■ EXERCISE GOAL ■
State the number of lines in these records holding "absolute". Say nothing more.

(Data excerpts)

--------------------------------

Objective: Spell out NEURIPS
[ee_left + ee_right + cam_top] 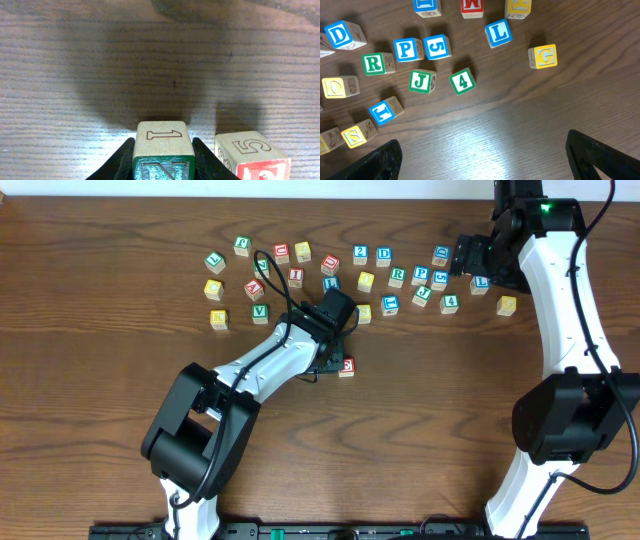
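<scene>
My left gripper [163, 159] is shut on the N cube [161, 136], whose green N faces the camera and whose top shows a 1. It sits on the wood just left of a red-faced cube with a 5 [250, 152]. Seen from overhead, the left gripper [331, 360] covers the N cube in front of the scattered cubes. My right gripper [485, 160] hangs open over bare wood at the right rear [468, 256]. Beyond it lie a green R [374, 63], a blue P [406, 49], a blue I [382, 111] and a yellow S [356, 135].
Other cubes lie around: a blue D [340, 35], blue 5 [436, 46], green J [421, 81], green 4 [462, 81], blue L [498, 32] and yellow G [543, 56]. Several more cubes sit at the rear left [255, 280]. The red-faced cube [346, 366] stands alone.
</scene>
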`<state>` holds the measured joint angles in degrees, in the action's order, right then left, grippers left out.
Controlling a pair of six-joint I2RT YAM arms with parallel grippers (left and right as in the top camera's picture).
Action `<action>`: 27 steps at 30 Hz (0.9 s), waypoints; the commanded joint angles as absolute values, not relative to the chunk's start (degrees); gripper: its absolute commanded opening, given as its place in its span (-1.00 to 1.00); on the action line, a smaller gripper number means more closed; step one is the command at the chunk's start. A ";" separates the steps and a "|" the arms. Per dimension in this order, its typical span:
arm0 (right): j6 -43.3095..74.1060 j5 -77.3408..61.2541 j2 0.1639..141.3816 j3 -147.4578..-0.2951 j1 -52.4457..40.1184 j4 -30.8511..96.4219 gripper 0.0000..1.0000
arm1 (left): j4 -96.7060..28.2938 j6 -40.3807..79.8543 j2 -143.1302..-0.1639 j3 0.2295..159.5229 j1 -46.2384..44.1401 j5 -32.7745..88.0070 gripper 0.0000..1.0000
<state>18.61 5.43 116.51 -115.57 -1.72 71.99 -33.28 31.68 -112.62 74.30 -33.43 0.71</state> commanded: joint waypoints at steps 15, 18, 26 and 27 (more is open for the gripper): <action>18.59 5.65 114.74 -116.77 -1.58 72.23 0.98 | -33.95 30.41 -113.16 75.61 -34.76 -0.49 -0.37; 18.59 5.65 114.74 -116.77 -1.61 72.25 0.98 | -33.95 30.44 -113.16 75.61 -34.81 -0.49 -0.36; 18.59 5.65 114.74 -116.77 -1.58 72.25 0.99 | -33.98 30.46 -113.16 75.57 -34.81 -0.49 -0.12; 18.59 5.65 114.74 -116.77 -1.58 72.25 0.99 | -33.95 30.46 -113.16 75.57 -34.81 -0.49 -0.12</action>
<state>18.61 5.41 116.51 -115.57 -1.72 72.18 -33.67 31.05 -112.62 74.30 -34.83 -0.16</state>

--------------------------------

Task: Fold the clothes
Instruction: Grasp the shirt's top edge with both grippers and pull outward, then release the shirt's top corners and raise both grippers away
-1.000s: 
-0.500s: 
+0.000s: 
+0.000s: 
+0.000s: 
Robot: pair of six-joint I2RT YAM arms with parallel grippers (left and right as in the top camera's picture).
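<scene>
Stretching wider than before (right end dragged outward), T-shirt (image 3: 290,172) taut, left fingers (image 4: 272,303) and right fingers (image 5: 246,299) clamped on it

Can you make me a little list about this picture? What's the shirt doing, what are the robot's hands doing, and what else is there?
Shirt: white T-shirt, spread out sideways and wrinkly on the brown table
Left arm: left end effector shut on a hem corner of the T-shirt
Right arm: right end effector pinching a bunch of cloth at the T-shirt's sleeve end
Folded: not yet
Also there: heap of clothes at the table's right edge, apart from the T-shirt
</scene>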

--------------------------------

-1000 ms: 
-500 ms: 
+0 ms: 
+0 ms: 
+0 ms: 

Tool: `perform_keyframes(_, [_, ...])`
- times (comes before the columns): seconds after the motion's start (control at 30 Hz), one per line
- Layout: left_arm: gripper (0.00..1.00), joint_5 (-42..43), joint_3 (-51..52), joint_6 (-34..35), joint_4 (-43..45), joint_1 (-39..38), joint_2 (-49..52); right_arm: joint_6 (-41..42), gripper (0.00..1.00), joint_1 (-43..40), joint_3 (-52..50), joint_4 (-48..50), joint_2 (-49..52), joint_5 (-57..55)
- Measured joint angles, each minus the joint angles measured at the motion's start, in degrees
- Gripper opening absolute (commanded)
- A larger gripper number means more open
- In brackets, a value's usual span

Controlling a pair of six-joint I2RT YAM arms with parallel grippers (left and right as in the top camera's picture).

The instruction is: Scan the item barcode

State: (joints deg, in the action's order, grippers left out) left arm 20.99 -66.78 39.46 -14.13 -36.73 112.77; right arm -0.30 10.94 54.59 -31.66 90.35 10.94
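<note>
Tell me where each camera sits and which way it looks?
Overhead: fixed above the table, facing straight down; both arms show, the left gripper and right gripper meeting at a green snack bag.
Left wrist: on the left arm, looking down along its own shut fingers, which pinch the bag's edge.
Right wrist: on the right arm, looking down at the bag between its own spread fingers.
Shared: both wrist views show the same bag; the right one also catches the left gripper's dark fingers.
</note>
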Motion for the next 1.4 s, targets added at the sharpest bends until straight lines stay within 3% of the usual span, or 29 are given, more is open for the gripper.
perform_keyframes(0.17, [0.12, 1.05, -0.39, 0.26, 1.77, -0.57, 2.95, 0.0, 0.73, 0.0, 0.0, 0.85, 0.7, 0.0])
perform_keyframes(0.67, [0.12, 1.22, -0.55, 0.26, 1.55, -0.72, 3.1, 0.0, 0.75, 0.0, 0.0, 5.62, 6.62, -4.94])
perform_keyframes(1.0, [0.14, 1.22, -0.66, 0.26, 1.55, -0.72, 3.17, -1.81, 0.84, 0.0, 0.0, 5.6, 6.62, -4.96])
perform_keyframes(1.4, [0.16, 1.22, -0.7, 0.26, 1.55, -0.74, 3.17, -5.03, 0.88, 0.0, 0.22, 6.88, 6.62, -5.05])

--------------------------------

■ COMPLETED EXERCISE ■
2